The Massachusetts Department of Public Health (MDPH) announced Monday a second confirmed human case of West Nile Virus (WNV) in Middlesex County. In addition to the 2 cases identified in Middlesex County, there have been 2 other human WNV cases identified in Massachusetts this year.
West Nile positive mosquitos are currently widespread across Massachusetts due to abundant rainfall in August. While Concord’s MDPH risk rating for WNV remains Moderate, residents should remain vigilant to protect themselves from mosquito bites whether at home or visiting other areas in the state, and should be aware that MDPH has changed the risk level to High in the following nearby communities in our area: Arlington, Boston, Belmont, Brookline, Cambridge, Chelsea, Everett, Medford, Newton, Somerville, and Watertown.
WNV is most commonly transmitted to humans by the bite of an infected mosquito. The mosquitoes that carry this virus are common throughout the state, and are found in urban as well as more rural areas. While WNV can infect people of all ages, people over the age of 50 are at higher risk for severe infection.
By taking a few, common-sense precautions, people can help to protect themselves and their loved ones:
Avoid Mosquito Bites
• Be Aware of Peak Mosquito Hours - The hours from dusk to dawn are peak biting times for many mosquitoes. Consider rescheduling outdoor activities that occur during evening or early morning. If you are outdoors at any time and notice mosquitoes around you, take steps to avoid being bitten by moving indoors, covering up and/or wearing repellant.
• Clothing Can Help reduce mosquito bites. Although it may be difficult to do when it’s hot, wearing long-sleeves, long pants and socks when outdoors will help keep mosquitoes away from your skin.
• Apply Insect Repellent when you go outdoors. Use a repellent with DEET (N, N-diethyl-m-toluamide), permethrin, picaridin (KBR 3023), IR3535 or oil of lemon eucalyptus [p-methane 3, 8-diol (PMD)] according to the instructions on the product label. DEET products should not be used on infants under two months of age and should be used in concentrations of 30% or less on older children.

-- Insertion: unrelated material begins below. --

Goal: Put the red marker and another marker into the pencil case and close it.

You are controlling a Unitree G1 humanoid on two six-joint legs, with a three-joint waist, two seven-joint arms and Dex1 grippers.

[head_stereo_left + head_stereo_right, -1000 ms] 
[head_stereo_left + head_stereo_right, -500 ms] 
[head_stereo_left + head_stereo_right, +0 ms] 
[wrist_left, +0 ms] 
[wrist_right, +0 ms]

Oil of lemon eucalyptus should not be used on children under three years of age. Permethrin products are intended for use on items such as clothing, shoes, bed nets and camping gear and should not be applied to skin.
Mosquito-Proof Your Home
• Drain Standing Water – Many mosquitoes lay their eggs in standing water. Limit the number of places around your home for mosquitoes to breed by either draining or getting rid of items that hold water. Check rain gutters and drains. Empty any unused flowerpots and wading pools, and change water in birdbaths frequently.
• Install or Repair Screens - Some mosquitoes like to come indoors. Keep them outside by having tightly-fitting screens on all of your windows and doors.
The Town of Concord contracts with East Middlesex Mosquito Control Project (EMMCP) for the following services:
• Adult mosquito surveillance.
• Larval mosquito control with Vectolex WSP (biological agent) at 2,400 catch basins.
• Ground applications of Bti (biological agent) at wetlands to control potential mosquito larvae
EMMCP provides an integrated mosquito management program including catch basin larval control program, surveillance and trapping, wetland inspections to monitor larval populations and identify obstructions in drainage systems. At this time, the Town of Concord does not utilize aerial spraying as a means of mosquito control.
Visit the Concord Health Division webpage http://concordma.gov/686/Mosquito-Information for more information on West Nile virus, use of mosquito repellants, and other information on prevention of mosquito-borne diseases.
Based on mosquito surveillance and presence of animal and/or human cases of WNV and EEE, the Massachusetts Department of Public Health updates the current Risk Level for WNV and EEE in Concord and other towns at least weekly during the summer mosquito season.